The Thor films have never been known for mega-openings. Ragnorok fared the best at $122.7 million in 2017. The first Thor debuted to $65.7 million in 2011, followed by $85.7 million for Thor: The Dark World in 2013.
Audiences gave Thor: Love and Thunder a B+ CinemaScore, compared to an A for Ragnorak.
The movie reunites Hemsworth and Natalie Portman, while franchise newcomers include Christian Bale.
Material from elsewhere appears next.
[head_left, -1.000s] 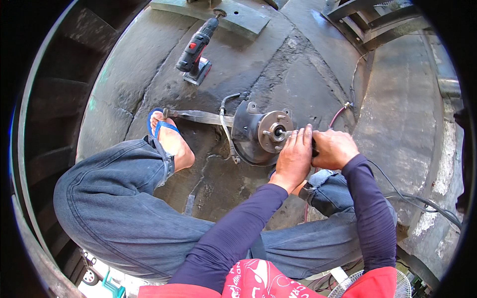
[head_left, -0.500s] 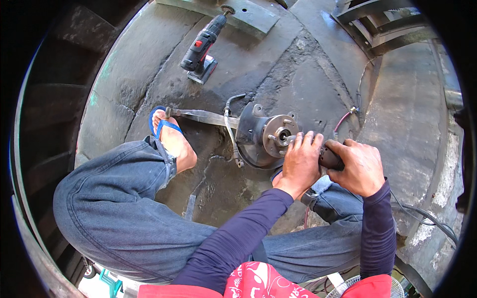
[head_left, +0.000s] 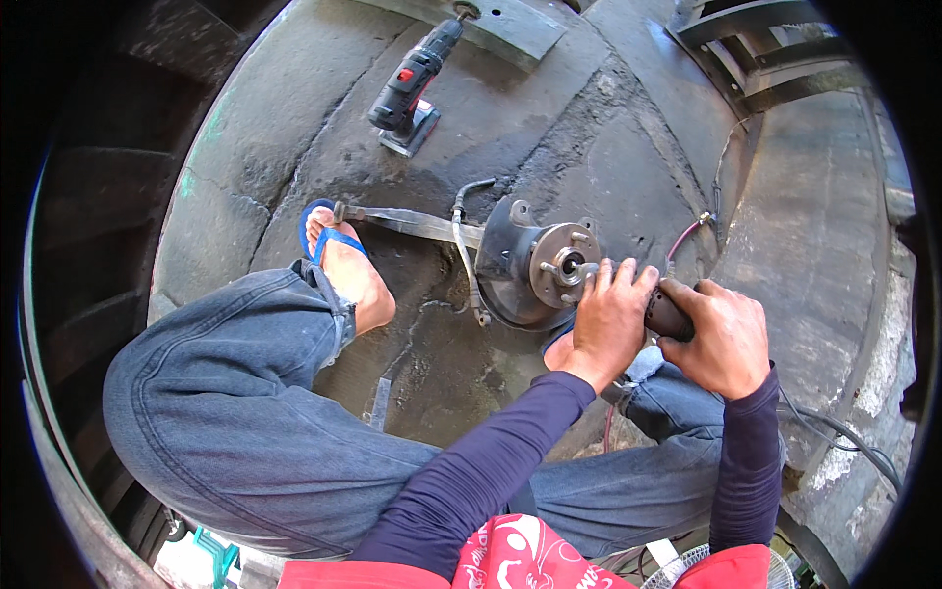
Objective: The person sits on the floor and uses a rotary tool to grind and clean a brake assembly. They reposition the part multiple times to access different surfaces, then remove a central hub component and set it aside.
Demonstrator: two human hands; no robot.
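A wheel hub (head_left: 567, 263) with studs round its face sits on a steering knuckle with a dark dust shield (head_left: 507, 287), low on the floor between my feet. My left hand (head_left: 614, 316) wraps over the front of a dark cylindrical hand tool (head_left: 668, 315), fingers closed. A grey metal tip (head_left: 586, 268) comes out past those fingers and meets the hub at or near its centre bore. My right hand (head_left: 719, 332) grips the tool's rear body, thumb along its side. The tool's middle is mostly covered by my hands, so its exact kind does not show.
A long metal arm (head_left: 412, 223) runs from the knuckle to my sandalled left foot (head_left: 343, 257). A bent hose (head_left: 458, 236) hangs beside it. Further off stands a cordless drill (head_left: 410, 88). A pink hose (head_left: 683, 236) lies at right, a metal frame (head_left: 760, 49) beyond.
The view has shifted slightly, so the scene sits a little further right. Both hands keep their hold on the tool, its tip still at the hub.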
The cast also includes Tessa Thompson, Jaimie Alexander, Waititi and Russell Crowe.
The marquee is the most crowded it has been since COVID-19 struck, between Thor 4, Minions: The Rise of Gru, Top Gun: Maverick, Doctor Strange and Jurassic World Dominion, along others.
Estimated domestic revenue for the July 8-10 weekend is expected to hit $235 million — up 98 percent from last year when Black Widow opened and, more significantly, up 92 percent from 2019, months before the pandemic struck.
Minions 2 came in No. 2 in its second weekend with $45.6 million for a domestic total of $210.1 million and $399.9, already making it the most successful family title since the COVID-19 crisis struck.
Top Gun: Maverick stayed high up on the chart with $15.5 million for a domestic total of $597.4 million — it is now only days away of crossing $600 million — and $1.183 billion globally.
Baz Luhrmann’s Elvis Presley biopic Elvis earned $11 million domestically to place No. 4. It finished Sunday with domestic total of $91.2 million and $155.1 million globally.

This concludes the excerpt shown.